Polski Ład w dłuższej perspektywie zwiększy sprawiedliwość systemu podatkowo-składkowego – ocenił główny ekonomista BGK Mateusz Walewski. Dodał, że korzystny jest również z punktu widzenia rynku pracy.
„Jako Bank Gospodarstwa Krajowego patrzymy na warunki rozwoju polskiej gospodarki w perspektywie długookresowej. Z takiej perspektywy obserwujemy również reformy systemu podatkowego zawarte w Polskim Ładzie. W dyskusji i zawirowań wokół tych zmian, nie możemy stracić z pola widzenia ich szerszego kontekstu”
– powiedziała PAP ekonomista.
Zwrócił uwagę, że zmiany te należy traktować jako kontynuację reform podatkowych zapoczątkowanych jeszcze w 2016 r.
„Polegają one na stopniowym przekształcaniu polskiego systemu podatkowego z takiego, który jest właściwy krajom rozwijającym się na taki, który dominuje w krajach rozwiniętych. W tych pierwszych najważniejszą oczekiwaną cechą systemu jest prostota, w tych drugich efektywność i sprawiedliwość”
– wskazał.
Jak wyjaśnił, początkiem tych zmian było uszczelnienie systemu podatku VAT i akcyzy.
„Chociaż budziło to wiele kontrowersji, dziś uznajemy je za sukces i Polska może być w tym przykładem dla innych krajów. Aktualnie trwa proces zmian w podatku CIT, którego celem jest wyrównanie efektywnego opodatkowania korporacji międzynarodowych i mniejszych podatników. Te zmiany konsultują ze sobą organizacje międzynarodowe, w tym z UE i z OECD”
– powiedział Walewski.
Dodał, że celem ostatnich reform w podatku PIT oraz w składkach na ubezpieczenia społeczne i zdrowotne jest odpowiedź na dwa podstawowe wyzwania tej części sytemu podatkowego w Polsce.
„Ekonomiści i eksperci, którzy zajmują się polityką społeczną w Polsce, mówią o nich od wielu lat”
– zaznaczył.
Według ekonomisty, pierwszym wyzwaniem była regresywność opodatkowania pracy w Polsce.
„Znaczy to, że obciążenie podatkowo-składkowe dochodów osób zarabiających mniej, było wyższe niż osób zarabiających więcej”
– wyjaśnił. Jak dodał, drugim wyzwaniem była zachęta systemowa do zastępowania umów o pracę innymi formami zatrudnienia, takimi jak umowy cywilno-prawne czy jednoosobowe działalności gospodarcze.

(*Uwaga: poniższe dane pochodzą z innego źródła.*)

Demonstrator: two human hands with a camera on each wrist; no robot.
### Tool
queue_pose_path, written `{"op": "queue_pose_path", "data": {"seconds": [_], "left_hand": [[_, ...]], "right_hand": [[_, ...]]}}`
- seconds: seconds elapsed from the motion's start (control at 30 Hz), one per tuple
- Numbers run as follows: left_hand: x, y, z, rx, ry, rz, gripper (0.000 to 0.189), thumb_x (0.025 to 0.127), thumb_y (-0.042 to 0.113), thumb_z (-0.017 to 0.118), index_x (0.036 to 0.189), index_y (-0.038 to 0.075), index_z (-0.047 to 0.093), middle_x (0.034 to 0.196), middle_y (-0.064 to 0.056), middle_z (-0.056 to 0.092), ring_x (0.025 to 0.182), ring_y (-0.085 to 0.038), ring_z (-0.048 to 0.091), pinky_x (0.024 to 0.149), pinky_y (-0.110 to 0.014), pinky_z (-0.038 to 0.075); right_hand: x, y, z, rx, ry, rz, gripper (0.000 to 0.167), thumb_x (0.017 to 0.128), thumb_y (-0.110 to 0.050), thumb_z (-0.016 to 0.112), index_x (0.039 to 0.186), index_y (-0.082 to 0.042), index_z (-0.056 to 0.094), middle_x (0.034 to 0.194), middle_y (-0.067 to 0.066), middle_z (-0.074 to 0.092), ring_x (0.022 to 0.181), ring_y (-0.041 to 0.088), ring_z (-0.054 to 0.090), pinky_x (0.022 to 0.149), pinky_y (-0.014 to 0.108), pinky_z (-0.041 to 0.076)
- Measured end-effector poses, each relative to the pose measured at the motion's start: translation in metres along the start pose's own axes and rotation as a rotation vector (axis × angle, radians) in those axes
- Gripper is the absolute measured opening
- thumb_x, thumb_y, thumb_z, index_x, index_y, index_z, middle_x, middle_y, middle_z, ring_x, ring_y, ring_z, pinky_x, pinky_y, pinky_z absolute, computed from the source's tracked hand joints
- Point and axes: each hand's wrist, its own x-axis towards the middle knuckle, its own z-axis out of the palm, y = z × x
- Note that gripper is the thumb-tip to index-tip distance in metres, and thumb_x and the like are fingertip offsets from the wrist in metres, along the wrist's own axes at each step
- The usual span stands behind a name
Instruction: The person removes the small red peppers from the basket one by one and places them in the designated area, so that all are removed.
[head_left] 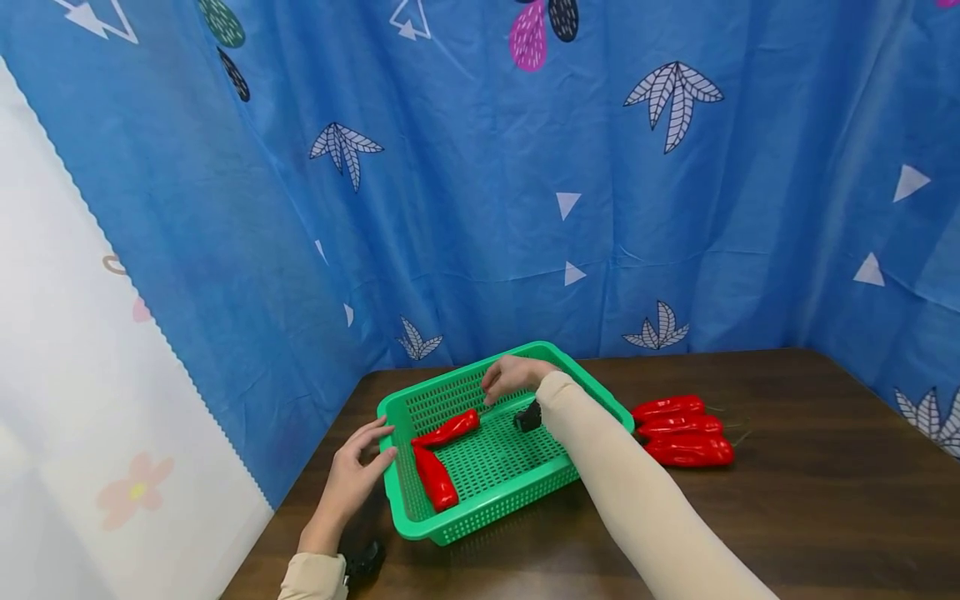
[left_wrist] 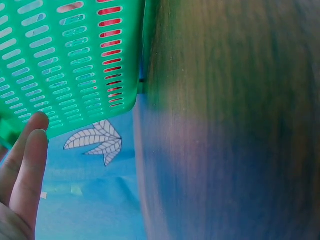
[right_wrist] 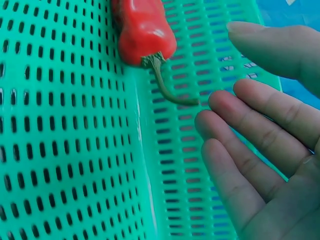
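Observation:
A green plastic basket (head_left: 510, 498) with slotted walls stands on the table. Inside it, towards the left, lie two red peppers, one farther back (head_left: 457, 427) and one nearer the front (head_left: 435, 479). My left hand (head_left: 356, 477) is at the basket's left end, fingertips against the rim and outer wall, fingers fairly straight. Over the basket's back part hovers my right hand (head_left: 516, 375), holding nothing. In the right wrist view its thumb stands apart from the slightly bent fingers (right_wrist: 240, 145), which are close to the green stem (right_wrist: 167, 92) of a pepper.
Three more red peppers (head_left: 684, 427) lie side by side on the dark wooden table (head_left: 810, 483), just right of the basket. A blue patterned curtain (head_left: 495, 208) hangs behind the table, and a white cloth (head_left: 90, 350) hangs on the left.

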Motion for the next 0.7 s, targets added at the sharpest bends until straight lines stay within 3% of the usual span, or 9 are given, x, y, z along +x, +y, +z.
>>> {"op": "queue_pose_path", "data": {"seconds": [0.27,0.7], "left_hand": [[0.0,0.001,0.0,-0.025,-0.004,-0.017,0.038,0.096,0.018,0.069,0.133,0.006,0.064,0.151,-0.013,0.05,0.117,-0.031,0.061,0.082,-0.024,0.056],[-0.001,-0.001,0.001,-0.03,-0.001,-0.02,0.038,0.096,0.018,0.069,0.131,0.005,0.065,0.151,-0.013,0.05,0.112,-0.031,0.063,0.08,-0.022,0.056]], "right_hand": [[0.012,0.004,0.013,0.007,0.005,0.013,0.047,0.085,-0.014,0.079,0.13,-0.007,0.065,0.137,0.008,0.061,0.125,0.027,0.058,0.109,0.05,0.046],[0.014,0.004,0.028,-0.093,0.021,0.023,0.051,0.086,-0.019,0.079,0.134,-0.009,0.063,0.136,0.008,0.062,0.126,0.026,0.058,0.106,0.045,0.049]]}}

„Reformy zawarte w Polskim Ładzie odpowiadają na oba te wyzwania” – podkreślił. Wyjaśnił, że w dłuższej perspektywie prowadzą one do większej sprawiedliwości systemu podatkowo-składkowego w Polsce oraz są korzystne z punktu widzenia rynku pracy i wydolności systemu ubezpieczeń społecznych, w tym zdrowotnych. „Ważne, abyśmy utrzymali te zmiany z korzyścią dla zrównoważonego rozwoju polskiej gospodarki”
– ocenił.
1 stycznia br. weszła w życie podatkowa część Polskiego Ładu. Jedną z najważniejszych zmian, jakie wprowadza ten program w podatkach, jest podniesienie kwoty wolnej do 30 tys. zł oraz progu dochodowego do 120 tys. zł. Jednocześnie znika ulga umożliwiająca odliczanie od podatku części (7,75 proc.) składki zdrowotnej, wynoszącej 9 proc. Ma to zrekompensować tzw. ulga dla klasy średniej, czyli osób zarabiających miesięcznie od 5 tys. 701 zł do 11 tys. 141 zł brutto.